▶ Activity: The lines to find are those in the entries that hold the word "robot"; copy every one of them.

▶ Provided information:
BEGIN

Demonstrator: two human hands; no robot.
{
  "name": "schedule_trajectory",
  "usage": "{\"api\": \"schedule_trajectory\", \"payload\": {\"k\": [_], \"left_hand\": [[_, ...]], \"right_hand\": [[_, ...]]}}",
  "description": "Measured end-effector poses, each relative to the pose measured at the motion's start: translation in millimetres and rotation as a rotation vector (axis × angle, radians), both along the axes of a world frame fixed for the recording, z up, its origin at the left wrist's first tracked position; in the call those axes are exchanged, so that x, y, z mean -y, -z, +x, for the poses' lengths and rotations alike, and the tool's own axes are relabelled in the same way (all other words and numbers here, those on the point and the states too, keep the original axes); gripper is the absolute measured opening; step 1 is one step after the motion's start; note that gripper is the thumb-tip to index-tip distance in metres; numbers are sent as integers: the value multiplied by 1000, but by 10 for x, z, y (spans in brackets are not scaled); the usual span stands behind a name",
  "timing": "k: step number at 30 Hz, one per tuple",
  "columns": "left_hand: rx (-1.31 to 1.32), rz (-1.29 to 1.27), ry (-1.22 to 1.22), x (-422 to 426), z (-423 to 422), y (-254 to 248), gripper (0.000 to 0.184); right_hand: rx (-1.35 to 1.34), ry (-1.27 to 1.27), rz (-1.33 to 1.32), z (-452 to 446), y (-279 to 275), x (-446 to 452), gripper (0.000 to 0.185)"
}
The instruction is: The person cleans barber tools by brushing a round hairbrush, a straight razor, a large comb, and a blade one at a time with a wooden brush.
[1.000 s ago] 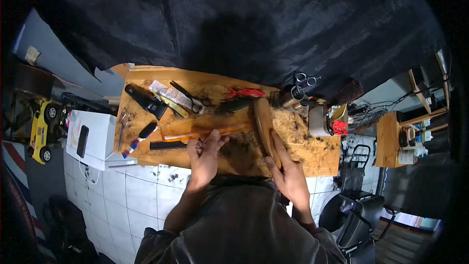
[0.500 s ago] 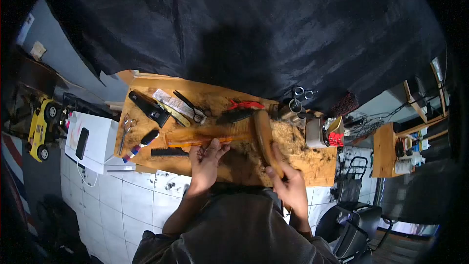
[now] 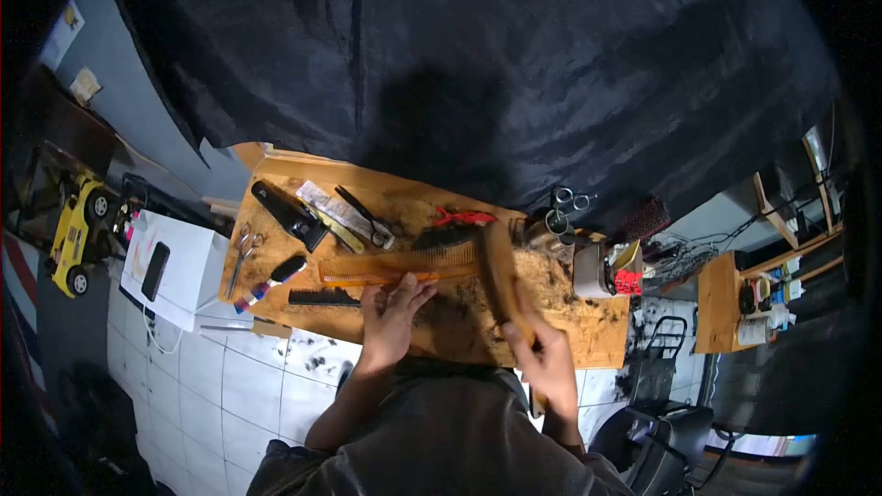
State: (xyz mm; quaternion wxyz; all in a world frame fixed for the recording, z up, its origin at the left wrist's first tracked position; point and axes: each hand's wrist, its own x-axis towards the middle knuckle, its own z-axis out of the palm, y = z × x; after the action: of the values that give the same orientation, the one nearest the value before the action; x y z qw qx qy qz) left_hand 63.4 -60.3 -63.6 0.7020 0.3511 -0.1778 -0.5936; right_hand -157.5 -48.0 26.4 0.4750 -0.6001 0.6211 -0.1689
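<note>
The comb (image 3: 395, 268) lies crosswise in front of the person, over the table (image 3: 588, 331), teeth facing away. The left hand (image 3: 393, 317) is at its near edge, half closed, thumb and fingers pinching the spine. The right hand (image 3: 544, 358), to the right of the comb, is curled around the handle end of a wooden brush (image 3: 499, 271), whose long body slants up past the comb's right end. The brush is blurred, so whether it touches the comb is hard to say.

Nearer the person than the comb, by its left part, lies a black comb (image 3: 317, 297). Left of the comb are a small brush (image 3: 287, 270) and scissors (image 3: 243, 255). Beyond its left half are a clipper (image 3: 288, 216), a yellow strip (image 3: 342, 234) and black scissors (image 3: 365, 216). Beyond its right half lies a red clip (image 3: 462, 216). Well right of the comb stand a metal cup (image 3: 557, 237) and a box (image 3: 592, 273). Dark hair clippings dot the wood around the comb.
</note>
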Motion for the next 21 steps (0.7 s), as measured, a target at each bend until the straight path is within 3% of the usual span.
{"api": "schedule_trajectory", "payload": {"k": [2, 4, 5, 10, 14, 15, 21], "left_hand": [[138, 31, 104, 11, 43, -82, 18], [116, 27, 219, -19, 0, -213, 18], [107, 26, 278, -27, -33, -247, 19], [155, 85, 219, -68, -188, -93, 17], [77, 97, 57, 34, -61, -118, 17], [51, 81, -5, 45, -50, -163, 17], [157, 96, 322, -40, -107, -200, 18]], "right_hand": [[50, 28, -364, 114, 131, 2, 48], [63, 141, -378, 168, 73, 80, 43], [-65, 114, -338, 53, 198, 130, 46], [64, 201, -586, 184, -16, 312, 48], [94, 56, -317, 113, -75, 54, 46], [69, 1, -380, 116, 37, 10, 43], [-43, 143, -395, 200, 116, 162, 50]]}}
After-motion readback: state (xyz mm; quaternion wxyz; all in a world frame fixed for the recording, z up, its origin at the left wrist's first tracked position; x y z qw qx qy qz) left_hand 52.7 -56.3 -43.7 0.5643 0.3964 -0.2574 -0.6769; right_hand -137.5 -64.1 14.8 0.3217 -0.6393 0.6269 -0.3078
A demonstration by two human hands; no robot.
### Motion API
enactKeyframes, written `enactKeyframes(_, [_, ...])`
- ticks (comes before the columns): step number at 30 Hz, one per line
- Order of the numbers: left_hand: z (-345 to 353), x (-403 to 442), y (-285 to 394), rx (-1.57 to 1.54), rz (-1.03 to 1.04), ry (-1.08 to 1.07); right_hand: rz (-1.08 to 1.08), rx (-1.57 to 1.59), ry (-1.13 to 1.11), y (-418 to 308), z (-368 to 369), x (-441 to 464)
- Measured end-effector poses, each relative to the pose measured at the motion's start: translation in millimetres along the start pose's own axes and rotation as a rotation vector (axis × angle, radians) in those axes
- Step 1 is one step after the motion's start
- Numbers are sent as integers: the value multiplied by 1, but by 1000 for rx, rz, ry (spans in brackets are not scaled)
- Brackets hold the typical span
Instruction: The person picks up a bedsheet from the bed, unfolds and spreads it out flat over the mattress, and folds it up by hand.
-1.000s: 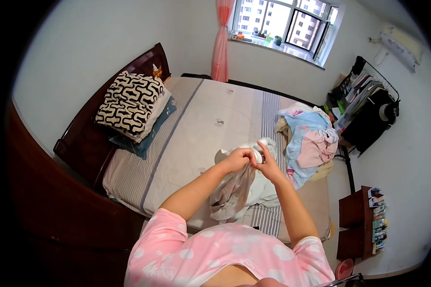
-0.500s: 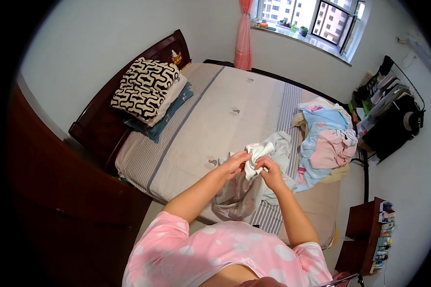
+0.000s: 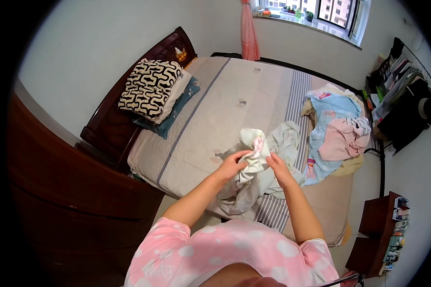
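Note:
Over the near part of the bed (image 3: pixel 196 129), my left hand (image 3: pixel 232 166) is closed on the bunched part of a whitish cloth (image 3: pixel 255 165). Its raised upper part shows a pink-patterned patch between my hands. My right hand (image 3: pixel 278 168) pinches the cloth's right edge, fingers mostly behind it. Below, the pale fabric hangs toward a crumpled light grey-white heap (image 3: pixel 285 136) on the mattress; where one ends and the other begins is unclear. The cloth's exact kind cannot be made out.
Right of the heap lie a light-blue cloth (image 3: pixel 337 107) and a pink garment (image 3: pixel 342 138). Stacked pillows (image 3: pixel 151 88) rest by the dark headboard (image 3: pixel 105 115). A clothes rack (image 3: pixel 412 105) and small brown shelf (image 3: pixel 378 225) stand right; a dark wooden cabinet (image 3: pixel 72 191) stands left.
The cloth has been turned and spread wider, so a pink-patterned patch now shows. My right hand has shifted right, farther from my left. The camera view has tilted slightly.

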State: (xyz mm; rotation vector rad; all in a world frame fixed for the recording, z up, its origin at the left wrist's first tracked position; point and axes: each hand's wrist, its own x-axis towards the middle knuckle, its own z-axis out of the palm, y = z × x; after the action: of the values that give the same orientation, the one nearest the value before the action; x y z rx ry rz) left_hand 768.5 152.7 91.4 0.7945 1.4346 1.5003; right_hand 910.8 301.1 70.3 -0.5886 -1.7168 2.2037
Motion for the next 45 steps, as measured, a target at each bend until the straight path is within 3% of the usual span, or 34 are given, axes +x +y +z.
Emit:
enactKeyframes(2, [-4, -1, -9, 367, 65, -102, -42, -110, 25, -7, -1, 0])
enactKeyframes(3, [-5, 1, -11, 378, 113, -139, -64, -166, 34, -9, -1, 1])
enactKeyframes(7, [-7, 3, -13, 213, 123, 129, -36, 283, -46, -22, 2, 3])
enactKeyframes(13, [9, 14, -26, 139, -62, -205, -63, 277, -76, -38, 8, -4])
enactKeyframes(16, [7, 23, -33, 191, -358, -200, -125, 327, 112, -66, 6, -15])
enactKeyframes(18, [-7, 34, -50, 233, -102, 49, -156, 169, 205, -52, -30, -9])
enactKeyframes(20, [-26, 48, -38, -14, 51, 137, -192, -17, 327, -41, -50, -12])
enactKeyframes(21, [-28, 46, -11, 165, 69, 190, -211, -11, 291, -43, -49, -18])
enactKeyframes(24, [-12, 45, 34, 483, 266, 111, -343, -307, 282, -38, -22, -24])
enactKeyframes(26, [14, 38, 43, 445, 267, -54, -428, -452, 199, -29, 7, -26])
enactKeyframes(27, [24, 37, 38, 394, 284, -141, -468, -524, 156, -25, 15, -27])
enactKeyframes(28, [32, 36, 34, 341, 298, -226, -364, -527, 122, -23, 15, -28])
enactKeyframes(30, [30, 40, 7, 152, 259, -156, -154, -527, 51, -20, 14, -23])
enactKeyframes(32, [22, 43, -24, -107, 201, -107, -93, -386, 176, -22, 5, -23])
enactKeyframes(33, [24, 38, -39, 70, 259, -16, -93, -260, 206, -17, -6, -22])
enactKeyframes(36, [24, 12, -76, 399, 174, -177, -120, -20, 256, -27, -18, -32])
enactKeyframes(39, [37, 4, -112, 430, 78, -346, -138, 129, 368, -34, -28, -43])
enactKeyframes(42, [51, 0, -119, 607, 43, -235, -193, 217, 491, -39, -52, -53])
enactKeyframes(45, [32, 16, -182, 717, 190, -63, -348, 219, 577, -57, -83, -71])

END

▶ Result below:
Demonstrator: two human hands; no robot.
A demonstration by two human hands; no robot.

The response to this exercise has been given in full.